Test is for (FGFR3 Exon 7) for Muenke Syndrome ONLY. If "FGFR3" is ordered, physician MUST specify if they want achondroplasia, hypochondroplasia, or Muenke Syndrome.

Clinical System Name

Muenke Syndrome DNA evalutaion (FGFR3 Exon 7 P250R variant only)

Sample Requirements

Specimen: Whole Blood

Container(s): Lavender/EDTA Tube

Preferred Vol: 5ml

Minimum Vol:  3ml


Specimen: DNA

Container(s): Sterile plastic tube

Preferred Vol:

Minimum Vol:  10 µg (at a concentration of at least 50 ng/µl)


Saliva: only samples collected in Oragene DNA Self-Collection Kit or Oragene Saliva Collection Kit for Young Children are accepted


Processing Instructions

Reject due to: Serum, Frozen samples, Hemolyzed samples or Clotted samples

Spin: N

Aliquot: N

Temp: 2-6 C

Storage location:Process sample immediately.  Do not spin. Affix large Cerner labels to tubes and place in refrigerator send-outs rack.  Samples may be refrigerated if shipment is delayed. Store extra labels in the clean plastic box attached to CPS refrigerator.  Alert Send-outs team.



Off-site collection:


Specimen Type Temperature Time
Whole Blood Room temp <7 days
  Refrigerated 2 wks
  Frozen N



STAT Performed TAT
N   1 - 2  wks


Performing Laboratory

Connective Tissue Gene Tests (CTGT)


Connective Tissue Gene Tests
6575 Snowdrift Road, Suite 106
Allentown, PA 18106 USA

Phone: (484) 244-2900

Reference Range

Interpretive report provided.


Method: Detection of a P250R (c.749C>G) mutation by sanger sequencing.

Analytical Volume:


Clinical Utility

Muenke syndrome (MNKES; MIM 602849) is caused by a specific FGFR3 mutation, Pro250Arg.  The phenotypic presentation in Muenke syndrome is variable and patients may be misdiagnosed with another craniosynostosis syndrome.  Clinical findings include unicoronal or bicoronal craniosynostosis, midface hypoplasia, downslanting palpebral fissures and ptosis.

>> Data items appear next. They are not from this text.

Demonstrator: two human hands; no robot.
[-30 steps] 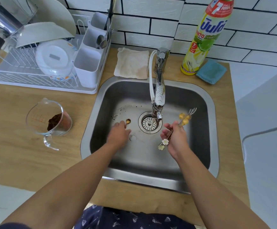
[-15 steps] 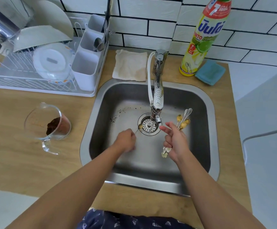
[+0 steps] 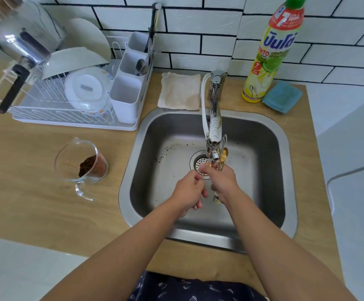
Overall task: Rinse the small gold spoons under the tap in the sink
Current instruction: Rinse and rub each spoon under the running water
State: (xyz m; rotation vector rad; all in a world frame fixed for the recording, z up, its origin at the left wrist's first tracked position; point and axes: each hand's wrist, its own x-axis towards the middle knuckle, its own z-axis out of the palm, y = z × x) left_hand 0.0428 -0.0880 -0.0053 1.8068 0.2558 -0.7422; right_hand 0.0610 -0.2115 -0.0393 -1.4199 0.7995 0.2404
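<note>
Nearest, both forearms reach over the front rim of the brushed stainless steel sink, set into the pale wood-grain table. The left hand has its fingers curled, pinching what looks like a thin handle, though the piece itself is too small to make out. The right hand grips a bunch of small gold spoons with flower-shaped handle ends; their bowls point up, just beside the nozzle of the chrome tap with the white hose, over the round drain strainer.

Whether water is running cannot be told. Judging by this, the spoons are gathered and at the tap, so rinsing is at hand or under way; finishing it and setting them aside is left. Dark specks lie on the sink floor.

On the left stands a clear glass measuring jug holding brown grounds. Farther back are a white wire dish rack with bowls and a cutlery holder, a folded beige cloth, a yellow-green bottle of dish liquid, a blue sponge cloth, and the white brick-tiled wall.
</note>
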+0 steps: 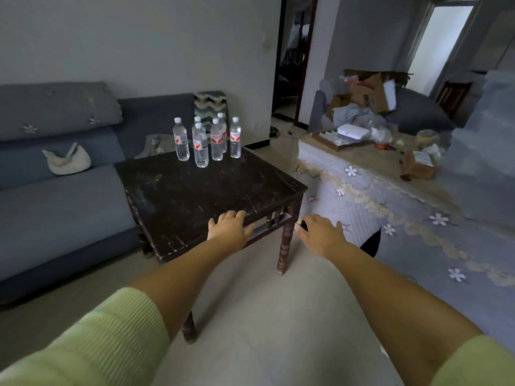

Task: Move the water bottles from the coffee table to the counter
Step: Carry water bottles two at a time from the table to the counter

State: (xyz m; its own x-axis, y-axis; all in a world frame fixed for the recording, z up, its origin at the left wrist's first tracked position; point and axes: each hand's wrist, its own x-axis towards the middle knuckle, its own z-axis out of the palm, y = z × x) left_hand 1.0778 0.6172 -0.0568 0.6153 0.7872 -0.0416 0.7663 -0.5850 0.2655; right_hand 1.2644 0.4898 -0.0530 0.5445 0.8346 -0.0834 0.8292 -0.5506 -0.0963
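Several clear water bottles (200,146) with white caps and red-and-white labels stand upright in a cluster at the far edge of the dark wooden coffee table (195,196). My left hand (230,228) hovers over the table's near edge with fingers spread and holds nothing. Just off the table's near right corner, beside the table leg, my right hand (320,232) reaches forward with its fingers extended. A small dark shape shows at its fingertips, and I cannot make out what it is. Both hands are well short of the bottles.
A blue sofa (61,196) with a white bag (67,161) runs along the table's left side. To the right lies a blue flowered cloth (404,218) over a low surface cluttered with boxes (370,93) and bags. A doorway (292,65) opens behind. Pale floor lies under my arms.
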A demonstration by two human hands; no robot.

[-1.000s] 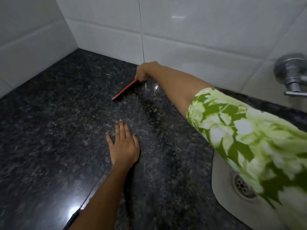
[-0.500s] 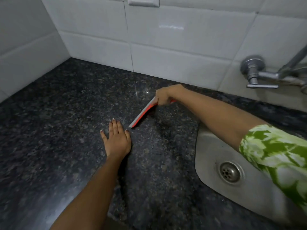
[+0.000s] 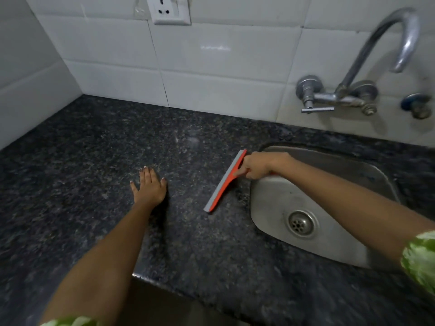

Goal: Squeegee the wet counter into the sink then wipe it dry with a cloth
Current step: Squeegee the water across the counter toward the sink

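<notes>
Right hand (image 3: 256, 166) clenched on the handle of the red squeegee (image 3: 225, 181), blade down on the granite counter (image 3: 94, 161), just beside the left rim of the steel sink (image 3: 270, 201). Left hand (image 3: 148, 185) flat on the counter, fingers spread, grasping nothing, well left of the blade. Wall tap (image 3: 353, 90) over the sink; socket (image 3: 170, 9) on the tiles. Counter bare between blade and rim.

From nine to twelve o'clock the dark speckled granite counter (image 3: 82, 161) lies open; at centre a flat left hand (image 3: 149, 187) and the orange, grey-bladed squeegee (image 3: 224, 182) (gripped by the right hand (image 3: 257, 167)) block passage toward the three-o'clock oval steel sink (image 3: 277, 198).
</notes>
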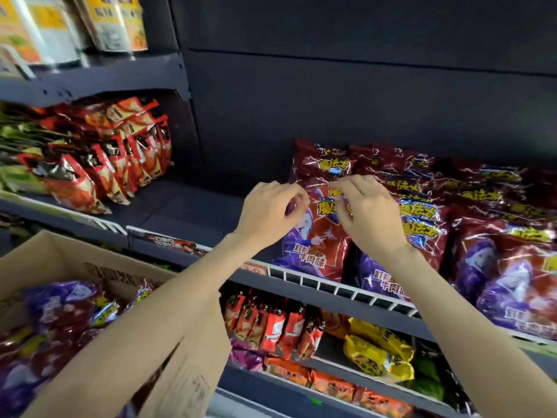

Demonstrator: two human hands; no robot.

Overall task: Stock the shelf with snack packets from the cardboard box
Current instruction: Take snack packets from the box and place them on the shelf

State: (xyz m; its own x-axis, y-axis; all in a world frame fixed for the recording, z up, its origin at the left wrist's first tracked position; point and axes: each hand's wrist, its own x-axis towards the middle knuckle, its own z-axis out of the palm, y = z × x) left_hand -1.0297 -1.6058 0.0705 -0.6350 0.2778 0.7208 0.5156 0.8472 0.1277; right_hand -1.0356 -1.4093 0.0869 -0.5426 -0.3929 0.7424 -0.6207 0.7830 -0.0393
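Cardboard box [45, 257] nearest, lower left, holding purple-and-red snack packets [57, 315]. Beyond, left hand [268, 212] and right hand [367, 212] at one upright red-and-purple packet [316, 236] on the dark shelf [301, 277], fingers curled, pinching its top edge. Farther right and behind, rows of matching packets [422, 212].

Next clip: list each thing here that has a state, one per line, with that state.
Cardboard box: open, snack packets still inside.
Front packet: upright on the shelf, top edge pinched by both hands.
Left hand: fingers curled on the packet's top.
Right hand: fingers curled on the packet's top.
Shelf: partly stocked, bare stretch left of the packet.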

Unicoronal synostosis is more frequent in males.  Bone abnormalities of the hands and feet may occur. Some carriers of the FGFR3 mutation do not have craniosynostosis, but may only have macrocephaly or even normal sized heads. Sensorineural hearing loss is seen in about one-third of the patients. Mild mental retardation can occur. Intrafamilial variation is great. The mutation rate is similar to that observed with achondroplasia, and the prevelance is estimated to be 1:30,000. Penetrance is incomplete.

Send Out Instructions


Reference Test Name: Muenke Syndrome (MNKES)
Reference Test Number: 1098

Ship all specimen types at room temperature by overnight courier. Do not freeze.


Please do NOT send specimens for weekend or U.S. holiday delivery.  CTGT accepts shipments only on regular business days.